**PROBLEM STATEMENT**: Find each line below where the word "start" occurs, and copy it.

**THE DATA**:
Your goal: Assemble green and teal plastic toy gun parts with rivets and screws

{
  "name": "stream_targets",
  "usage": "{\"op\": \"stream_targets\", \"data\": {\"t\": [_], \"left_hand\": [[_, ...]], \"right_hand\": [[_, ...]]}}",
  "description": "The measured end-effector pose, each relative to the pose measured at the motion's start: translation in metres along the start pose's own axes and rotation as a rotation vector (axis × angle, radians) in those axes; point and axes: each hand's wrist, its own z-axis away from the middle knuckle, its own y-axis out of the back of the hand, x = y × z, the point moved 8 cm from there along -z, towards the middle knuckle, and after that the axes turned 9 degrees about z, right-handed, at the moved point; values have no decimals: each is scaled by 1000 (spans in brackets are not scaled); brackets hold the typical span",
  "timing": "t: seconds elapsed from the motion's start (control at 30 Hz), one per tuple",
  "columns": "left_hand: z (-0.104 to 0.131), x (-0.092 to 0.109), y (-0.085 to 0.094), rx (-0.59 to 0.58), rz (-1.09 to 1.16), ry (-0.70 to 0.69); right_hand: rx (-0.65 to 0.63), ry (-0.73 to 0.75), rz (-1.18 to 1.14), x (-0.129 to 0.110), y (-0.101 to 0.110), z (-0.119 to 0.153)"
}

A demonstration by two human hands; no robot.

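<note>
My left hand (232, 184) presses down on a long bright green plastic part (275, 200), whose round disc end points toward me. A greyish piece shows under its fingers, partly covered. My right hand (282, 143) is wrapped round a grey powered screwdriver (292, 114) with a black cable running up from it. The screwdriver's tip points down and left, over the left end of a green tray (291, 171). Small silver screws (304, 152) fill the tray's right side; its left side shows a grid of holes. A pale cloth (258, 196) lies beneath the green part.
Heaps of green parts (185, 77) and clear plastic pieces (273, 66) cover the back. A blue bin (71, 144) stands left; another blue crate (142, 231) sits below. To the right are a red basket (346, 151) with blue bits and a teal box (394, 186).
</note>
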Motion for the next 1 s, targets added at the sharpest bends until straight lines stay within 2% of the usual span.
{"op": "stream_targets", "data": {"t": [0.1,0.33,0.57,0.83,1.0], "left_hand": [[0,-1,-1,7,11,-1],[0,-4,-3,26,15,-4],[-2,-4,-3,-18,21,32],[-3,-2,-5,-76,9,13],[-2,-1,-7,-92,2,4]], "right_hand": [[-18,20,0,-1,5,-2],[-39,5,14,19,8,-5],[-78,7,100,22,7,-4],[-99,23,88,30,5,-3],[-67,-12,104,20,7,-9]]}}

**TASK OUTPUT**:
  "description": "The measured end-effector pose, each relative to the pose measured at the motion's start: translation in metres along the start pose's own axes and rotation as a rotation vector (axis × angle, radians) in those axes; point and axes: each hand's wrist, its own z-axis away from the middle knuckle, its own y-axis out of the back of the hand, x = y × z, the point moved 8 cm from there along -z, towards the middle knuckle, and after that the axes turned 9 degrees about z, right-handed, at the moved point; values have no decimals: each is scaled by 1000 (spans in brackets are not scaled); brackets hold the typical span",
  "timing": "t: seconds elapsed from the motion's start (control at 30 Hz), one per tuple",

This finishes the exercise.